§ **Requirement**: For the entries below, how many lines include the word "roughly"? Give the figure and nothing more.

§ **Dataset excerpts**:
================
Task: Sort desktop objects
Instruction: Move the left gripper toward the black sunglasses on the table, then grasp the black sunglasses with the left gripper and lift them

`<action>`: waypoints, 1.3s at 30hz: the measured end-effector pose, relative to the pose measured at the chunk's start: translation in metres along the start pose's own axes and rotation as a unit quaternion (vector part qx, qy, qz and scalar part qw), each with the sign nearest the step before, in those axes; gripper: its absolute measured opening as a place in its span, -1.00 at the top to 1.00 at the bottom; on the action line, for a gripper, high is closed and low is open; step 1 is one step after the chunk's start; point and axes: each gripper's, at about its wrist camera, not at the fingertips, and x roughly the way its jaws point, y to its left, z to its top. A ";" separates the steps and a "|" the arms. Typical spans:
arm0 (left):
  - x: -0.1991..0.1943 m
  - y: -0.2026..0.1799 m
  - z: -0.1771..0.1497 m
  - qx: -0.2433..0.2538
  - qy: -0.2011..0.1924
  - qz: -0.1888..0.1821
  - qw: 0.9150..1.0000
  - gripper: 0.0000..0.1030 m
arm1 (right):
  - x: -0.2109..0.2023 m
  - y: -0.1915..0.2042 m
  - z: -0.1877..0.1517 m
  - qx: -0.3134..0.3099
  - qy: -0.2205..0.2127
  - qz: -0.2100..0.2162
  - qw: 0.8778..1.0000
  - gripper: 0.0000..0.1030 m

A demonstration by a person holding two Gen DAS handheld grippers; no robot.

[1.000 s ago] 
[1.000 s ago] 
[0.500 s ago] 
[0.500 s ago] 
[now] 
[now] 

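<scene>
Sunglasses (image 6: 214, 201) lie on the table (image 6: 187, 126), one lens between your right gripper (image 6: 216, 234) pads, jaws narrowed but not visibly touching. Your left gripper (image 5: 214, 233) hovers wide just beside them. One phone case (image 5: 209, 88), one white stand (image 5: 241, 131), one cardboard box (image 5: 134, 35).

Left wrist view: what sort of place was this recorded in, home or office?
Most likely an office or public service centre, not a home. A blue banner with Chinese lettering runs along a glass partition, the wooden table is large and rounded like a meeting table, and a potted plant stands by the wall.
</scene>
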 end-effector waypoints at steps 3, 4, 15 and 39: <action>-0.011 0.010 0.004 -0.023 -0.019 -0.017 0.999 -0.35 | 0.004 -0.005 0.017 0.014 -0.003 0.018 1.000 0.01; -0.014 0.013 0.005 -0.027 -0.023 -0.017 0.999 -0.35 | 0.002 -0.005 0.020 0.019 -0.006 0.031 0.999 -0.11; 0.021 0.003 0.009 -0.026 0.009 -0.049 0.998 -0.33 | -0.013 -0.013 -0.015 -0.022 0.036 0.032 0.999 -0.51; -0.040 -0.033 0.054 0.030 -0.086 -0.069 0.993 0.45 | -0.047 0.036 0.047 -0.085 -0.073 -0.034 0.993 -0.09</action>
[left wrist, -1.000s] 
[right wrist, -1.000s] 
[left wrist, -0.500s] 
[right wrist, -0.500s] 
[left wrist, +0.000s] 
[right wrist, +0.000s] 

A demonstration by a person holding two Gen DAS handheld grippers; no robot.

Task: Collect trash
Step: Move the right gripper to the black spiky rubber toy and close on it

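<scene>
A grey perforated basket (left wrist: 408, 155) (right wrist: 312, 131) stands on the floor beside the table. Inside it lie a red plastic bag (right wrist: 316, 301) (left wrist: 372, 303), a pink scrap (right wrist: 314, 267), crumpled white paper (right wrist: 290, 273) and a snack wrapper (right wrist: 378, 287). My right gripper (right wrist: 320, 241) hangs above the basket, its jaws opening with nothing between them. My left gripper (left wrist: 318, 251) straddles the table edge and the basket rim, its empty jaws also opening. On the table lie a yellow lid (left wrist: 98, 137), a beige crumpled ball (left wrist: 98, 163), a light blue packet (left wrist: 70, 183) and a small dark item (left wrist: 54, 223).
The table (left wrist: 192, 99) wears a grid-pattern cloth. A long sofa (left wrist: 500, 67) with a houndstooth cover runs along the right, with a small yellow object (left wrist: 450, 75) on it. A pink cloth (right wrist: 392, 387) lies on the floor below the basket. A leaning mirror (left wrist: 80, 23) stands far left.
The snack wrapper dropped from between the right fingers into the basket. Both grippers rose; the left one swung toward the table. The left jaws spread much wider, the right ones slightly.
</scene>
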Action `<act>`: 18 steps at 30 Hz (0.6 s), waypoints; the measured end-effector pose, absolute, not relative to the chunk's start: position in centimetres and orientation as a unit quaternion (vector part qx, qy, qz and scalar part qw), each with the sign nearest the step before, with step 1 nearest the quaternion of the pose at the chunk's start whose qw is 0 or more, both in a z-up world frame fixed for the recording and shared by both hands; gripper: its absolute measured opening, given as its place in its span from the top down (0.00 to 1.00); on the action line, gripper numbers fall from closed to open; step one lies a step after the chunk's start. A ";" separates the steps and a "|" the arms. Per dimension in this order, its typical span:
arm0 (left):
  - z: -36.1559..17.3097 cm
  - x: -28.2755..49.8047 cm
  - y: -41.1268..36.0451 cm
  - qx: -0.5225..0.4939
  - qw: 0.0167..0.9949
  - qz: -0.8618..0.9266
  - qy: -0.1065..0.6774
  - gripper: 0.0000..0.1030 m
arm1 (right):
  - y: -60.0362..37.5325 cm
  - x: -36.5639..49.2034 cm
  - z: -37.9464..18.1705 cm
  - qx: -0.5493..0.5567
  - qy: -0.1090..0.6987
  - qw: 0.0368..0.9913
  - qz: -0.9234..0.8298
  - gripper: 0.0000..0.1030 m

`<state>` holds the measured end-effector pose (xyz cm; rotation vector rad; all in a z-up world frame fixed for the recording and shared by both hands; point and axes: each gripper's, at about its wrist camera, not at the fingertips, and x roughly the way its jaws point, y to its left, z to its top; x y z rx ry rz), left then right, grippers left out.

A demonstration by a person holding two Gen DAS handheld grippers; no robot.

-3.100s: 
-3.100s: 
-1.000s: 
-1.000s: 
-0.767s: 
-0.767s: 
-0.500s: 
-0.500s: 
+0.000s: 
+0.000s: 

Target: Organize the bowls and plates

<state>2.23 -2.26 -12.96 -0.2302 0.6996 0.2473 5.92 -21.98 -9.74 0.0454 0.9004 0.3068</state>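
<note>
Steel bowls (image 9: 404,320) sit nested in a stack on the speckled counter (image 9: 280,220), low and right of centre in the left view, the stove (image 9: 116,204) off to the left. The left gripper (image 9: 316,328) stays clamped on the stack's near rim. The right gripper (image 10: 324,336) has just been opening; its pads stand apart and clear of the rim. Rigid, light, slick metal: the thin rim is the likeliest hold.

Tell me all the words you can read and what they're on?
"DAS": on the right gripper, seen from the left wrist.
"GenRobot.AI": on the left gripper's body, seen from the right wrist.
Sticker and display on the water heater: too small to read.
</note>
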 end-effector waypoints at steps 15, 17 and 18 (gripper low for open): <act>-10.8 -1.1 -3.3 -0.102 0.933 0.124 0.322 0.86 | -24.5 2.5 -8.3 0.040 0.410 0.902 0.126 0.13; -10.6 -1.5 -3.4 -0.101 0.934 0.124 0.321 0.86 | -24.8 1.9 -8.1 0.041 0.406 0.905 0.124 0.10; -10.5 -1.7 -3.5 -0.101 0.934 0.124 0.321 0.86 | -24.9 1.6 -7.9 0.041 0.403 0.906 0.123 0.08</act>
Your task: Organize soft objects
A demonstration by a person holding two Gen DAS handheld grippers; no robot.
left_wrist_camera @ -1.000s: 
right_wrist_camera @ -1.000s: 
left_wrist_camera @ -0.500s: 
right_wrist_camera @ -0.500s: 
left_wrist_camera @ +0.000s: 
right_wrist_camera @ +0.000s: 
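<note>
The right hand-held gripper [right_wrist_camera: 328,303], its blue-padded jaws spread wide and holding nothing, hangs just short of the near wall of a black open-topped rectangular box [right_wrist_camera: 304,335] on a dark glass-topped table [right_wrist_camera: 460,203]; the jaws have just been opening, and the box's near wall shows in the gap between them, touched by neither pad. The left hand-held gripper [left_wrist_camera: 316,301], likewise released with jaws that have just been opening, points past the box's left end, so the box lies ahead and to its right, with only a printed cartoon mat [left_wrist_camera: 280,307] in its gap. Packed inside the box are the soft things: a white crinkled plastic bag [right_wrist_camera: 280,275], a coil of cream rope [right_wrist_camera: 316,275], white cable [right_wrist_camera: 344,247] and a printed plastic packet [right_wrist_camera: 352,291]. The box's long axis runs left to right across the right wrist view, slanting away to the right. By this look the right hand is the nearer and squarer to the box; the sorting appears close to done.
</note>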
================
§ **Response to the task**: 2